*Assignment*:
Reproduce exactly the lines of the material beneath, from the line that contains "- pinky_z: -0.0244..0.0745" to the line that contains "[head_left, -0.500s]", both included, and no other lines.

─── Exercise data ───

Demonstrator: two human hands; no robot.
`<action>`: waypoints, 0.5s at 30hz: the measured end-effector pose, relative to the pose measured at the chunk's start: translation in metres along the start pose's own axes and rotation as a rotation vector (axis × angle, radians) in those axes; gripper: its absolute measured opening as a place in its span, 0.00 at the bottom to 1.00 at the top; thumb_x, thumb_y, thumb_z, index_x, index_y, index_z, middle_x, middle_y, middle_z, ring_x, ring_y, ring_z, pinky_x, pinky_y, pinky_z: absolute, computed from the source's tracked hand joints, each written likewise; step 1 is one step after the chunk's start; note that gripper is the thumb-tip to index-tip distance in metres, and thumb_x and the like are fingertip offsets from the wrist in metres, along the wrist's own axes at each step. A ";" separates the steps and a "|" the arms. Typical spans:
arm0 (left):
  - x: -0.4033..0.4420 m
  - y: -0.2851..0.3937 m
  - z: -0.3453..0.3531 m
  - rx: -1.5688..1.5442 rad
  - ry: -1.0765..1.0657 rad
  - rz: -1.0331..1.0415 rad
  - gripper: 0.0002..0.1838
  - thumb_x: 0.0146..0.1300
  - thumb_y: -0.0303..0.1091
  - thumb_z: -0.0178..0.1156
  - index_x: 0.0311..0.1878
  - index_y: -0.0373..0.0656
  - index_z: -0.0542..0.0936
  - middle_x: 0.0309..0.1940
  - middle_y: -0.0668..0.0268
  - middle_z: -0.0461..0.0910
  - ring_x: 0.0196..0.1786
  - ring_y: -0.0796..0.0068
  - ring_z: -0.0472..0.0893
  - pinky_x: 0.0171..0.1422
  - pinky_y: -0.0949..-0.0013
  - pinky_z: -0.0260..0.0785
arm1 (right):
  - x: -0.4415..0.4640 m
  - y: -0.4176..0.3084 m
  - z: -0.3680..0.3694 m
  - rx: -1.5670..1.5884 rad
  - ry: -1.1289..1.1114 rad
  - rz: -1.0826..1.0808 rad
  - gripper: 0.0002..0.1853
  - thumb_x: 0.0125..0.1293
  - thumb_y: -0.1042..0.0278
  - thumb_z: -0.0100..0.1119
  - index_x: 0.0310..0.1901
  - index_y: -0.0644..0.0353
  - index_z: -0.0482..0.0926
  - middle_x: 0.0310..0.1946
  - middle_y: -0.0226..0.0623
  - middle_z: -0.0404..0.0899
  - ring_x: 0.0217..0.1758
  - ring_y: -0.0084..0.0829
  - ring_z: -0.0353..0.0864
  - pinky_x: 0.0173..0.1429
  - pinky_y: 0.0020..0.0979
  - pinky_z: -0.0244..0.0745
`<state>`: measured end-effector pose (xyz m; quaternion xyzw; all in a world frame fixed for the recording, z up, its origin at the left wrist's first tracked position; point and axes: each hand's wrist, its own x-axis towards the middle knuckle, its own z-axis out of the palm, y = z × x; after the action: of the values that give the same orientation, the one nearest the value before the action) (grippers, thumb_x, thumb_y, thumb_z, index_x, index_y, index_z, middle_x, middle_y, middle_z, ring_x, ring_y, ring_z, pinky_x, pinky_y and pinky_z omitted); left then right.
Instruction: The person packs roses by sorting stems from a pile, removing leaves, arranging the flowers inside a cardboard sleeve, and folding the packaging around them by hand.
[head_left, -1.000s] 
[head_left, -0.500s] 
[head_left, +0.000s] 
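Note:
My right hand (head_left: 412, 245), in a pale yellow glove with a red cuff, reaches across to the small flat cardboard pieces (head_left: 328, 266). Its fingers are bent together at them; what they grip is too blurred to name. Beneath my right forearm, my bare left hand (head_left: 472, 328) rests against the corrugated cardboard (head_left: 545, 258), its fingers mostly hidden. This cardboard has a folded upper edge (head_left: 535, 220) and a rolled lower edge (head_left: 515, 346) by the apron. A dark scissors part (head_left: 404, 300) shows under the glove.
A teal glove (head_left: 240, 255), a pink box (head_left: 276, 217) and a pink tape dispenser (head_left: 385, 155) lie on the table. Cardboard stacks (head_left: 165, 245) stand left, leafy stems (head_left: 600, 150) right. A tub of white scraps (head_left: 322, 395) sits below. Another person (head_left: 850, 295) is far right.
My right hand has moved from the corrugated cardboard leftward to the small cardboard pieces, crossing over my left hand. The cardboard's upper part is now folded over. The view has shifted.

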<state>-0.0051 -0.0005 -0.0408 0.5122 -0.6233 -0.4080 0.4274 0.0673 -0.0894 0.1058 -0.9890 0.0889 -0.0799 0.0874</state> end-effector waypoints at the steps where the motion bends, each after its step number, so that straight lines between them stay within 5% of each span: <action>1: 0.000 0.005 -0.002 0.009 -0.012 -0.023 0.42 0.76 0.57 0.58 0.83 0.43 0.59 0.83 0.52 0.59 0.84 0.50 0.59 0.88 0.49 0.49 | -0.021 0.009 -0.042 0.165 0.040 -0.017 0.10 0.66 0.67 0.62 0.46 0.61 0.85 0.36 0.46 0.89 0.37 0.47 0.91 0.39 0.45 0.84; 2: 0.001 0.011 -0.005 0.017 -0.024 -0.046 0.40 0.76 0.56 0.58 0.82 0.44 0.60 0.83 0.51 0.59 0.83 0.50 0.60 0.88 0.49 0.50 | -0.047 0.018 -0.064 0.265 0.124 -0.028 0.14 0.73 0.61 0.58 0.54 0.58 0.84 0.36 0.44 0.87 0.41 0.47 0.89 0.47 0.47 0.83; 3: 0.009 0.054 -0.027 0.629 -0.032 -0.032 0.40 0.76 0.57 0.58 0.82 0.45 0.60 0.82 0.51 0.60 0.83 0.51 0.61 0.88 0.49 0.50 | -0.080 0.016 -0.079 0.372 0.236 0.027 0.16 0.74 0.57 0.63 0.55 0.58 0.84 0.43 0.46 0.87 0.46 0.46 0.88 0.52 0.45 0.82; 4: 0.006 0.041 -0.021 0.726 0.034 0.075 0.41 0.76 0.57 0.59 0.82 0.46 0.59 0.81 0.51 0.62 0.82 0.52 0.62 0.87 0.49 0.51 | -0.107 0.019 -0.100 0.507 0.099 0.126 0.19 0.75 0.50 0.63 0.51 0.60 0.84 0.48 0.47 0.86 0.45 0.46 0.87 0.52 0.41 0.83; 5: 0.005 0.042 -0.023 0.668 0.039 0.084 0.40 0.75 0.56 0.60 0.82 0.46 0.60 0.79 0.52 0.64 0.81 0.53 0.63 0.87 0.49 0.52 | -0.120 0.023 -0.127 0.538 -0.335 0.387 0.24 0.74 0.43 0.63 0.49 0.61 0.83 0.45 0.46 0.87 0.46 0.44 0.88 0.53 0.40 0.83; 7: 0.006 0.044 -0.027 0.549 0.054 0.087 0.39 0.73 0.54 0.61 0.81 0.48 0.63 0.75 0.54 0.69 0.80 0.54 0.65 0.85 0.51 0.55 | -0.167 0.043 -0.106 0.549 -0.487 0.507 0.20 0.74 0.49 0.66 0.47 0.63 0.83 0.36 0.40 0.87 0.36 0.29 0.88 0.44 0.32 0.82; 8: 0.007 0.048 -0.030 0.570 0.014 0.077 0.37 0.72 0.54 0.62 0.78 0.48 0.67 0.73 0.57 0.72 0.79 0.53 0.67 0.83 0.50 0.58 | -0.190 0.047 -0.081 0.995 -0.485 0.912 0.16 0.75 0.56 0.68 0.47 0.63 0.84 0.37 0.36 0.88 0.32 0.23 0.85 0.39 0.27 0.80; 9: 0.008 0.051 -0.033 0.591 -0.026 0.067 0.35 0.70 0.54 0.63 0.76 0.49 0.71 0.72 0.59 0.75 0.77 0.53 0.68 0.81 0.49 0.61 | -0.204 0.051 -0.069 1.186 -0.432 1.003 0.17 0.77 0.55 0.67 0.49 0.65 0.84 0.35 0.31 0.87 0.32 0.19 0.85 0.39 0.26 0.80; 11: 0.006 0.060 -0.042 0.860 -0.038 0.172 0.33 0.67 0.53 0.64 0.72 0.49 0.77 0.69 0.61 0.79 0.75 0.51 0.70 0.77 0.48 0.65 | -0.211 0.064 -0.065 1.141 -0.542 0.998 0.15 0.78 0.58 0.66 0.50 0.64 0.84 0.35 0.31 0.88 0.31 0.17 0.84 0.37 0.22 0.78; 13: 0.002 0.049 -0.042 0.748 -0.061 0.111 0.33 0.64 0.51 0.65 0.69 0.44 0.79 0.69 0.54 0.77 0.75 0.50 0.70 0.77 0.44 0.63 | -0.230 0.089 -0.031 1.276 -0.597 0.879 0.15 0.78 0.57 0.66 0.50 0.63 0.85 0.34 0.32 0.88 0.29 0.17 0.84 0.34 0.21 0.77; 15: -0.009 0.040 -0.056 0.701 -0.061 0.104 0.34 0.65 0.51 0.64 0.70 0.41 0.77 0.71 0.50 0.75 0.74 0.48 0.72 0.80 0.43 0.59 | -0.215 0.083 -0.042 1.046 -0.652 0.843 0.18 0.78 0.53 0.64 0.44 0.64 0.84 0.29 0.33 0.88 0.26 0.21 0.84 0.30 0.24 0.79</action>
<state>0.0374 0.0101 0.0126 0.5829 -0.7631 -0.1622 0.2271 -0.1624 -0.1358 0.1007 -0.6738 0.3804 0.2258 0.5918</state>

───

*Written solution*:
  - pinky_z: -0.0244..0.0745
`<state>`: measured end-effector pose (xyz m; quaternion xyzw; all in a world frame fixed for the recording, z up, its origin at the left wrist's first tracked position; point and axes: each hand's wrist, its own x-axis towards the middle knuckle, its own z-axis out of the palm, y = z × x; after the action: of the values that give the same orientation, the one nearest the value before the action) (grippers, thumb_x, thumb_y, thumb_z, index_x, index_y, index_z, middle_x, middle_y, middle_z, ring_x, ring_y, ring_z, pinky_x, pinky_y and pinky_z omitted); left then right.
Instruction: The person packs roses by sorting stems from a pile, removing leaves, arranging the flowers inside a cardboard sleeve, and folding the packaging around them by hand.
[head_left, -1.000s] 
[head_left, -0.500s] 

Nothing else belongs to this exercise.